Most often they were peaceful until private
security intervened, or the police intervened, often using stun grenades, tear
gas and rubber bullets to prevent building occupations and sit-ins. This in
itself is unconscionable, sit-ins and building occupations are disruptive, but
they are essentially peaceful forms of protest. They should not be met with
force; they should be met with prolonged engagement and dialogue. Force is sure
to escalate this situation and guarantee that normal functioning of
universities will take even longer than anticipated.

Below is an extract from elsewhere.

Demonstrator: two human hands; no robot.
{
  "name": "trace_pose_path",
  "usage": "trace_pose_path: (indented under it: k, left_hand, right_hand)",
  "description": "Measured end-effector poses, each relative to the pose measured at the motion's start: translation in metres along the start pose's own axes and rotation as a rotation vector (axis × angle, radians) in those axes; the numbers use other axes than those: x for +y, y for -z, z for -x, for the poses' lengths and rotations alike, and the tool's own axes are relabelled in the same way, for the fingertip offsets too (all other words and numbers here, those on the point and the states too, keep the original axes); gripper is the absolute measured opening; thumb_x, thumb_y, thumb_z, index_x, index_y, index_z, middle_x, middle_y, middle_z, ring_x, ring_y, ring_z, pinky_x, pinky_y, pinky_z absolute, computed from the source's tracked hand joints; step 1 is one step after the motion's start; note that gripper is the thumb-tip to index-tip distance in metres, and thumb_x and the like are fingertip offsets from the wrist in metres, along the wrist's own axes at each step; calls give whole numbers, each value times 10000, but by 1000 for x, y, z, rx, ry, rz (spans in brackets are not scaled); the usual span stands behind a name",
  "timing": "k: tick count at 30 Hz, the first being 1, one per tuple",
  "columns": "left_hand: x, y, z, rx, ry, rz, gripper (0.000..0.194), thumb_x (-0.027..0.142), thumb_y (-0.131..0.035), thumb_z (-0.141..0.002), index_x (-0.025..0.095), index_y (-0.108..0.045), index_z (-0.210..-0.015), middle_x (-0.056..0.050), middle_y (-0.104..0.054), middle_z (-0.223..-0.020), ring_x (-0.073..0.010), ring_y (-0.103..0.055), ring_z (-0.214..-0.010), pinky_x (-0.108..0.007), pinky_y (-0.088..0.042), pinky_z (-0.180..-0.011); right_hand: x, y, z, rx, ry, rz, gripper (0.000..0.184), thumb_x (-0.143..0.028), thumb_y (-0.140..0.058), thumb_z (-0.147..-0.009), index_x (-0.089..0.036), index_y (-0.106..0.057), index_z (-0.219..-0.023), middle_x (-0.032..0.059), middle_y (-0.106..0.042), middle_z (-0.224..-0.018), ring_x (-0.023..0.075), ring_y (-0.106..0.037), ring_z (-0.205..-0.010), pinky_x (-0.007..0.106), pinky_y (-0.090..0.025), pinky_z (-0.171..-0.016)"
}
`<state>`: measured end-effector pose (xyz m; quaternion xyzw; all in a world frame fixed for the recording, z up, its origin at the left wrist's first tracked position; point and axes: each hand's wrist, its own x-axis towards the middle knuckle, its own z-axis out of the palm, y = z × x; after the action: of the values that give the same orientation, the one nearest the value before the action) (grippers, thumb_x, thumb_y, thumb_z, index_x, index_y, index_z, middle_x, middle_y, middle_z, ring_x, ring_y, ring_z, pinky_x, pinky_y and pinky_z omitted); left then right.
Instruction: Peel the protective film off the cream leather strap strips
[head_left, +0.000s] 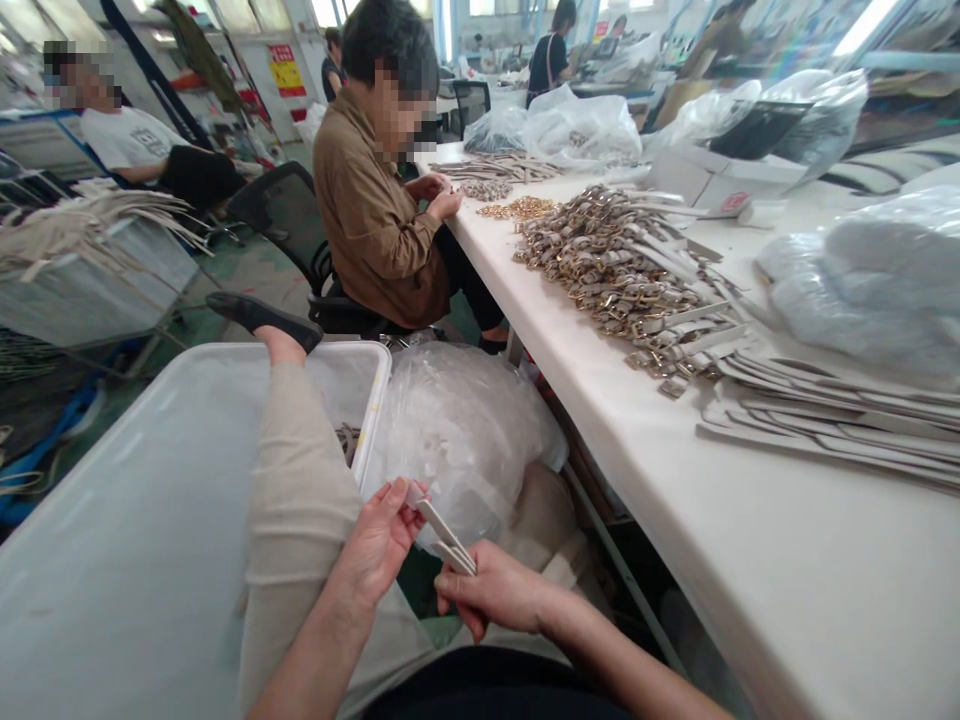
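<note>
Over my lap, my left hand (386, 535) pinches the far end of a pale strap piece (436, 522) between thumb and fingers. My right hand (495, 590) is closed around the near ends of the pale strips, with at least two lying together there. The strips slant from upper left to lower right between my hands. Up on the white table (637, 470), to the right of my hands, lies a heap of pale straps with gold-coloured buckles (600, 250). Nearer me on the table is a stack of flat pale strips with dark edges (825, 410).
A large white plastic bin (187, 450) stands at my left, my leg stretched across it. A stuffed clear plastic bag (457, 430) sits between bin and table. A co-worker in a brown shirt (375, 210) sits at the table's far side. Plastic bags (877, 280) lie on the table's right.
</note>
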<state>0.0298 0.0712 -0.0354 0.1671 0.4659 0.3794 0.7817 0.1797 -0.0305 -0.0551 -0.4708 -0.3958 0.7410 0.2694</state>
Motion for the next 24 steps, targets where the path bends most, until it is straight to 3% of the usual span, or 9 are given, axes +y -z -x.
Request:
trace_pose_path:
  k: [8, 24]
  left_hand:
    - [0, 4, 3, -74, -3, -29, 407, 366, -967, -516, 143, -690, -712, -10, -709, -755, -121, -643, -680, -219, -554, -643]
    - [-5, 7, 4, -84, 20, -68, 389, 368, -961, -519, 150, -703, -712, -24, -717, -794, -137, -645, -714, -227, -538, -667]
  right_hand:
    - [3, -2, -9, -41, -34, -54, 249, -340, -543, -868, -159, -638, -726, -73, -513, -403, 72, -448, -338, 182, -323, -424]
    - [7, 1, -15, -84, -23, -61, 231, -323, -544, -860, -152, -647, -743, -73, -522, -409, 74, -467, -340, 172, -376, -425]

Shutting down the university system, with all
its consequences, lies at the heart of the protesters strategy to force
government to show leadership on the critical challenges facing the higher
education sector. It is not the end of the world; students have long
end-of-year holidays (3 months) and often rewrite examinations over that period
when they have marginally failed (i.e. supplementary examinations). Rigid university
bureaucracies will have to work harder to solve the administrative crisis that
has been brought about; but this is not a crisis that requires the use of
extreme force to resolve. It requires institutional and political commitments,
and no more delays in pronouncing those commitments.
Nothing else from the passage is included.